Without the pictures, output all of the data exactly.

• [Material provided]
○ ○ ○ ○ ○

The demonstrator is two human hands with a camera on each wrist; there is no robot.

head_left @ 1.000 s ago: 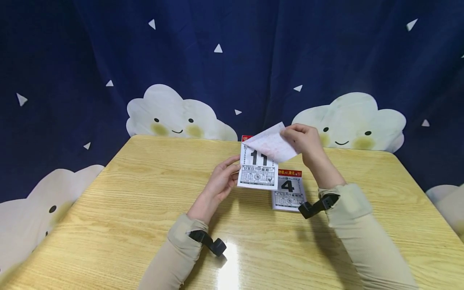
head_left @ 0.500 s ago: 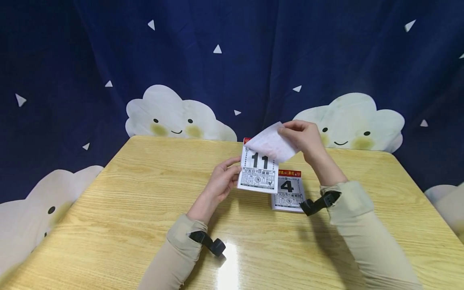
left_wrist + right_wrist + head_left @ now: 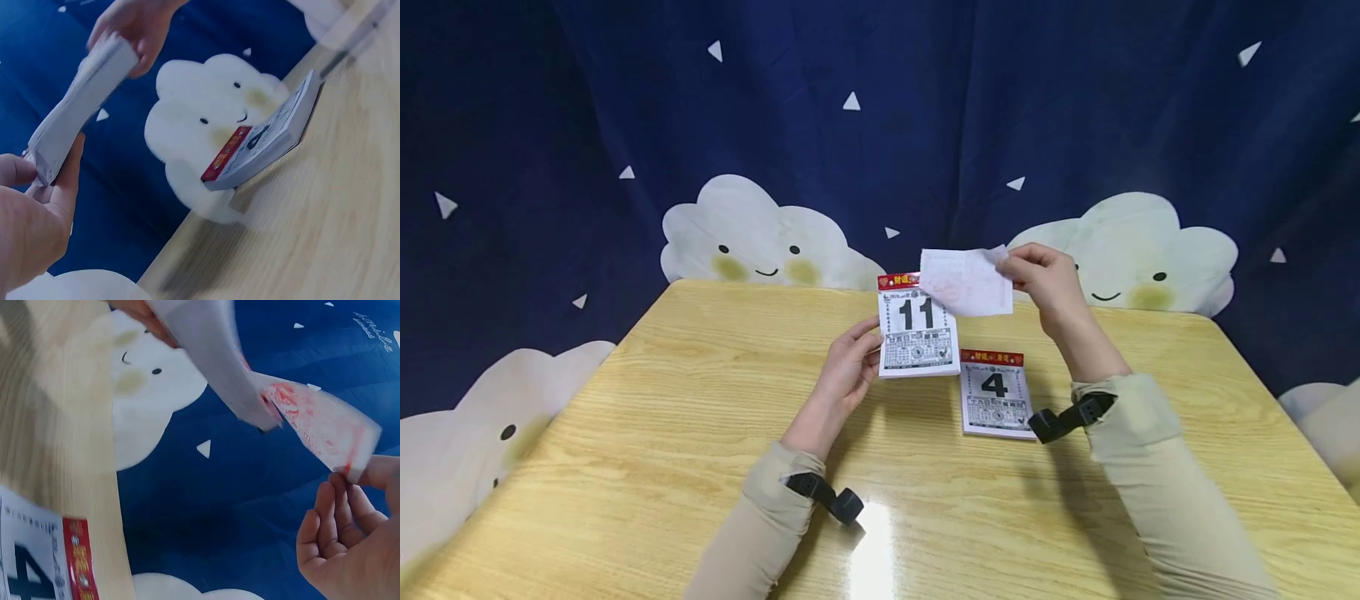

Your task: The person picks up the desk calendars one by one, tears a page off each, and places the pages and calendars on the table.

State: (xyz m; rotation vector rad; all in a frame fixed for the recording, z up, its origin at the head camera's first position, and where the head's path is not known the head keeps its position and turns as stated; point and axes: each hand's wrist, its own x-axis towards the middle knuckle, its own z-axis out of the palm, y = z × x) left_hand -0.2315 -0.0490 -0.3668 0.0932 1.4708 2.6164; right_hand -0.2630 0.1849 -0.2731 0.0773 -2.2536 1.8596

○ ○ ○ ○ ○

• [Answer to the exercise]
The demonstrator is two human hands with a camera on each wrist; there is no robot.

head_left @ 1.000 s ago: 
head_left @ 0.500 s ago: 
left_wrist + right_wrist + head_left @ now: 

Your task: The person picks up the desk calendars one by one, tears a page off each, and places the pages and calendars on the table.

State: (xyz m; rotation vector rad; all in a frame fixed for the recording, z up, its origin at the head camera's first position, and where the head's path is not known the head keeps its position and turns as stated; point and axes: each hand's wrist, its own x-axis towards the middle knuckle, its own z-axis out of the palm, y = z × x) left_hand -0.2315 -0.0490 -0.3668 0.0932 1.4708 2.6164; right_hand -0.2630 0.1849 -0.2731 0.0773 -2.2536 1.8596

For this exercise, nothing more remains to be given.